Exercise objective: Each line of the material is to be written out exactly.

Recorded data:
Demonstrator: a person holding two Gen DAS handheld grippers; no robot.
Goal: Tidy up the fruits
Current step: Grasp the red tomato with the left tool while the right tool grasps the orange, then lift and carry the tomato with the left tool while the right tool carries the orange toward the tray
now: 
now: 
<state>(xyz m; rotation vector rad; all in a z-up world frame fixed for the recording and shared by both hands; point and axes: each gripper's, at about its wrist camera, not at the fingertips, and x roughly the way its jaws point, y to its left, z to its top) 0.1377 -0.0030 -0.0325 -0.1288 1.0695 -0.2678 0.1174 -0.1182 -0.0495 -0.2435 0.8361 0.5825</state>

Exercise response:
Demonstrator: a person holding two Gen DAS handheld grippers; no robot.
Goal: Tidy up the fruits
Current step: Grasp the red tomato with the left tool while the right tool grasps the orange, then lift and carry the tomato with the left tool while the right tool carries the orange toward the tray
now: 
now: 
<state>(xyz m; rotation vector rad; all in a z-up world frame fixed for the recording and shared by both hands; point and axes: each gripper's, at about its wrist camera, not at the fingertips, and x roughly the way its jaws point, y to its left, z to its top) 0.1377 -0.0030 -0.0325 -0.1288 1.0695 -0.2678 0.1174 -0.1182 -0.0495 -0.2435 0.8361 0.5825</state>

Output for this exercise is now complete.